Named after Sir John Forrest, the first Premier of Western Australia, Forrest Place was for most of its history a roadway between the Perth railway station and Murray Street.

It was originally a plot of land issued to Patrick Farmer in 1833. Prior to Forrest Place's construction, an arcade between Wellington and Murray Streets existed on the site known as Central Arcade. It was considered an "unhealthy" establishment, which led to its demolition. In 1923, the completion of the construction of Forrest Place was deemed to have "changed the face of Perth".

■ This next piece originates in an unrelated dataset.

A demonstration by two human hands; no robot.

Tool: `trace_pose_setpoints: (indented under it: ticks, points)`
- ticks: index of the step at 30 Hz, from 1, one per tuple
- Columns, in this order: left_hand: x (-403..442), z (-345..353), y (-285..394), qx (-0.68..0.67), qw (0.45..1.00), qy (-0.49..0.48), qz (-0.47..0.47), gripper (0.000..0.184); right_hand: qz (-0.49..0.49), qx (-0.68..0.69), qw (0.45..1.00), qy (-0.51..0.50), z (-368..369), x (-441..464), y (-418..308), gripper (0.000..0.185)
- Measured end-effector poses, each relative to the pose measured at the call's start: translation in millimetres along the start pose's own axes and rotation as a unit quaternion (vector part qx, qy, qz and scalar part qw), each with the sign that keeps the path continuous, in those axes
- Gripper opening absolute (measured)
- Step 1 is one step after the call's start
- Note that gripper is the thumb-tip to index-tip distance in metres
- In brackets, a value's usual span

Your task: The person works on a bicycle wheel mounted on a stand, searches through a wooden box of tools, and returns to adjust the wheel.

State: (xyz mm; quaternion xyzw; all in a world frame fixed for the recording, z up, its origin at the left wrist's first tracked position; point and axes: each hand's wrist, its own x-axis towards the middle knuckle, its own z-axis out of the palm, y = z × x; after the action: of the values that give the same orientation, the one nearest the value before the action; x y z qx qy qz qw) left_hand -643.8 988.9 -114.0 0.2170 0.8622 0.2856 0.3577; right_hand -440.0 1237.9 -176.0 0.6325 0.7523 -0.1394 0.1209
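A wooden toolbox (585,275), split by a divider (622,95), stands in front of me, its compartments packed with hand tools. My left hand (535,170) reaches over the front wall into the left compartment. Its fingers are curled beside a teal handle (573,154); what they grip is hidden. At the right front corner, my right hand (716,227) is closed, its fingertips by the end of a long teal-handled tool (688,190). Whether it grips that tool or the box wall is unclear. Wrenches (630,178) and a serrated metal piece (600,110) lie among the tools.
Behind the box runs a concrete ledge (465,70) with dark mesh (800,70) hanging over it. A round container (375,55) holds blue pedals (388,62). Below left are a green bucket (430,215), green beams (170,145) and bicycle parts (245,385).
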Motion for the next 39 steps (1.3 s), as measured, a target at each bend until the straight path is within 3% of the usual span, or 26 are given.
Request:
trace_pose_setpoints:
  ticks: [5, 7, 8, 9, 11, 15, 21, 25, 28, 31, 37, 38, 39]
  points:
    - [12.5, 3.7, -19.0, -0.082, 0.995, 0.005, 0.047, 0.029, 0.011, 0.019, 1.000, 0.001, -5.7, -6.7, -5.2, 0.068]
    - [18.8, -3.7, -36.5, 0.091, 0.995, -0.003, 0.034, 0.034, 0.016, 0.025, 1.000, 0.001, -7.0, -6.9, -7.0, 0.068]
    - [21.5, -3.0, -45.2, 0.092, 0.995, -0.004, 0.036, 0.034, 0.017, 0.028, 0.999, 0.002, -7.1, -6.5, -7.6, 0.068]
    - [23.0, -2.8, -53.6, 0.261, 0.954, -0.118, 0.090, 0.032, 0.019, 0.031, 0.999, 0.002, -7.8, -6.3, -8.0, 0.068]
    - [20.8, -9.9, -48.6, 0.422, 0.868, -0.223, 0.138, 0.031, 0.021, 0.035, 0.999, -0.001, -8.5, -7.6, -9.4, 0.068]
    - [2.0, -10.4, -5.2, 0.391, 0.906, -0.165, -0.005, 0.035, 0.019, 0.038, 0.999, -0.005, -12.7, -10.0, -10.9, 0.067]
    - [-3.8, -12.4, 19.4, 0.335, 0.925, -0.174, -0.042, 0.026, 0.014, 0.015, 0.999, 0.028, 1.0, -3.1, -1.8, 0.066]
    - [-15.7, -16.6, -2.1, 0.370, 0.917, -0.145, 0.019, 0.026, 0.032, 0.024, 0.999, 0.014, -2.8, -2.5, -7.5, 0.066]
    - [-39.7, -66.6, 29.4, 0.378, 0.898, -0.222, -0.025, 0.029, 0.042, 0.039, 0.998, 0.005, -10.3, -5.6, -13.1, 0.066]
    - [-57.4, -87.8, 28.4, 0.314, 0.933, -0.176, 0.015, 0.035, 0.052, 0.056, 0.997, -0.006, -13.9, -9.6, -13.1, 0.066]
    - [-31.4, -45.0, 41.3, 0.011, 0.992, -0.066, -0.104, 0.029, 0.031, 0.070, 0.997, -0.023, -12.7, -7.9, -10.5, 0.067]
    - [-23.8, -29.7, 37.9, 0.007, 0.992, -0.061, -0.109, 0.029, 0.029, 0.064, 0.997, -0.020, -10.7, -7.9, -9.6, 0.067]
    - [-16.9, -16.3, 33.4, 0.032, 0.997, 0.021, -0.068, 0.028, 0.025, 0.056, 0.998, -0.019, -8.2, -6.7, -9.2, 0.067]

Forrest Place was closed to traffic and became a large paved area with the removal of the roadway in late 1986. The square was redeveloped in 2011 and 2012 and saw the installation of the Grow Your Own sculpture and the Water Labyrinth interactive water feature. In addition, originally a set of stairs had led down to and connected Forrest Place with the pedestrian crossing across Wellington Street to the train station forecourt; these were replaced with a more gradual slope with bollards near Grow Your Own blocking vehicular access from the street.

===Buildings===
Prior to the building of the Forrest Chase complex (containing Myer and numerous other retail stores), the central building on the eastern side of Forrest Place was the Padbury Buildings (built in 1925 and demolished in 1986–1987). While the buildings on the east side have changed a number of times in the street's long history, the General Post Office (completed in 1923) and the Commonwealth Bank building (completed 1933), both designed by John Smith Murdoch in the Interwar Beaux-Arts style and faced with Donnybrook stone, have endured significant change around them.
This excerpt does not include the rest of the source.